Sepintas, tak ada hal istimewa melihat bangunan limasan lawas dengan empat tiang saka guru penyangganya masih berdiri kokoh, pyan bambu berjajar rapat mengikuti arah genteng, beberapa usuk lawasnya terlihat mulai keropos.
Dari luar, limasan tua di daerah Margokaton, Seyegan, Sleman, Yogyakarta, terkesan biasa saja. Meskipun begitu, ada sesuatu yang terasa istimewa saat kita melongok ke dalam.
Seperangkat gamelan berupa saron panerus, barung, demung, bonang, gender, slentem, gambang, ketuk, kenong, kempul, dan gong, tertata rapi dengan warna cat merah bersih sebagai penanda kalau itu merupakan gamelan baru.
Di bagian lain terdapat papan tulis tempo doeloe berwarna hitam dengan tulisan kapur berwarna. Tulisan berupa notasi gending sebagai petunjuk bagi penabuh gamelan dan sinden yang melantunkan ladrang Rujak Jeruk.

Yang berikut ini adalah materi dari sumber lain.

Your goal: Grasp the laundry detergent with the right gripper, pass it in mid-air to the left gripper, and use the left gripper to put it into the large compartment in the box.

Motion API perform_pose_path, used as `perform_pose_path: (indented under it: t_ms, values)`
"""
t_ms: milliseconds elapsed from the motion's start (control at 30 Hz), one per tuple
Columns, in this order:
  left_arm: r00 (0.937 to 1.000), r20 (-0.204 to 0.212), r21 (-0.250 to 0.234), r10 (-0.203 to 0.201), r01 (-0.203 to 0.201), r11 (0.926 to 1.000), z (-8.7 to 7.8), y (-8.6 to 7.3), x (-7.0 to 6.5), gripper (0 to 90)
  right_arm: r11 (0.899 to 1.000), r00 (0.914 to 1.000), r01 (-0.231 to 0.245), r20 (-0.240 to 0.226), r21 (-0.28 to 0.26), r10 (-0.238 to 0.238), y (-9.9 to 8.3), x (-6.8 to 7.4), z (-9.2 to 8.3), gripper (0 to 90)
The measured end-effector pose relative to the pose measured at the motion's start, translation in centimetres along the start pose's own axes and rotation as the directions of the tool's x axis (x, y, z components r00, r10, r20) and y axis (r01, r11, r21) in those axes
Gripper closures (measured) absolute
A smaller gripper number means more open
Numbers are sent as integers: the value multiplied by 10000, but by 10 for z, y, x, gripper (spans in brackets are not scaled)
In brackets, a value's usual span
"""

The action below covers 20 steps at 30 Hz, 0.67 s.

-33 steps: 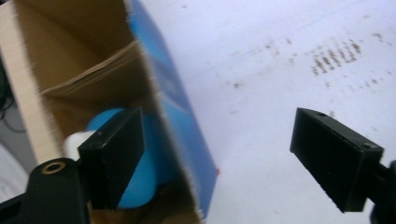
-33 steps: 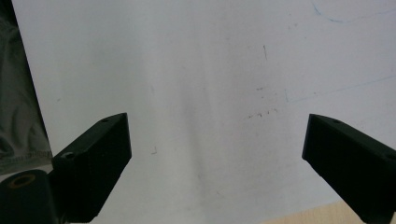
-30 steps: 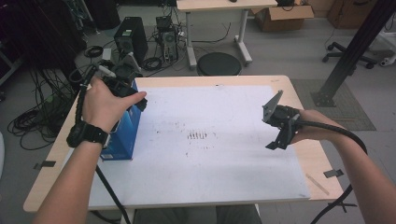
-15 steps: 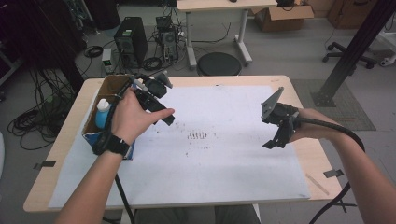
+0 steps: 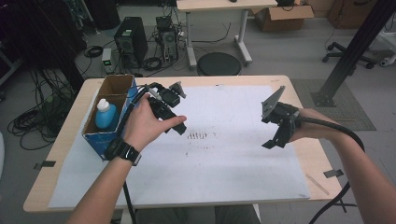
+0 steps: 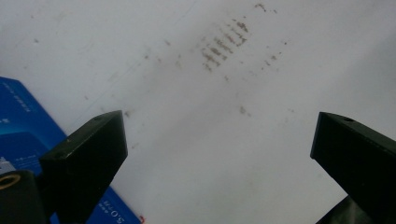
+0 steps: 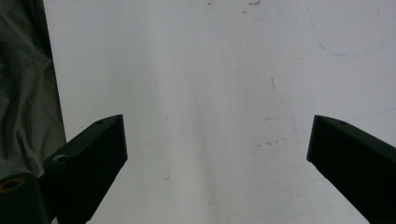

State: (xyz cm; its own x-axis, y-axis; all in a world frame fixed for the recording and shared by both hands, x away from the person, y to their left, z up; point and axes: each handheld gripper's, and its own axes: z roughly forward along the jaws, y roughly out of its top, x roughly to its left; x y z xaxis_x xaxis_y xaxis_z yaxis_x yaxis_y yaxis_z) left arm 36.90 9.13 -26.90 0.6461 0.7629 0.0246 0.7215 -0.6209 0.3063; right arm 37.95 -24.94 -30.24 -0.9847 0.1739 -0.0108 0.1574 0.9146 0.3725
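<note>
An open blue cardboard box [image 5: 100, 140] stands at the table's left side, and a blue bottle with a white cap [image 5: 105, 115] stands upright inside it. My left gripper [image 5: 175, 123] hovers just right of the box, over the white paper sheet [image 5: 224, 163]. Its jaws have just been opening and hold nothing. In the left gripper view the gripper [image 6: 217, 135] points at stained paper, with the box's blue side [image 6: 23, 121] at the left. My right gripper [image 5: 275, 138] hangs above the sheet's right part. Its jaws [image 7: 217, 140] have also just been opening, with bare paper between them.
A patch of dark smudges [image 5: 198, 136] marks the paper between the two grippers. A thin wooden stick [image 5: 317, 183] lies near the table's right front corner. Beyond the far edge stand a computer tower [image 5: 130, 44], a round stool [image 5: 219, 64] and floor cables.
My left hand has left the box and swung right and down over the paper; the bottle inside the box is now uncovered. The right hand has kept still.
</note>
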Motion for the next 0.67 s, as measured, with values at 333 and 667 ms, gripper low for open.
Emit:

Gamelan milik Arum Sari/Foto: Hermard
Notasi ladrang Rujak Jeruk/Foto: Hermard
Waktu pertama kali datang ke limasan ini, saya sempat menyaksikan seperangkat gamelan lain dengan warna memudar. Kini gamelan warisan keluarga itu diletakkan di bagian dalam rumah. Larasnya memang sudah agak meleset.
Agus Suprihono/Foto: Hermard
Sejak kanak-kanak sudah terbiasa mendengar suara gamelan karena ayahnya merupakan salah satu pengrajin gamelan (pande) di Margokaton, Seyegan, Sleman.
Di samping itu, Agus kecil ikut-ikutan membuat wayang kardus karena ayahnya piawai menatah dan menggambar wayang.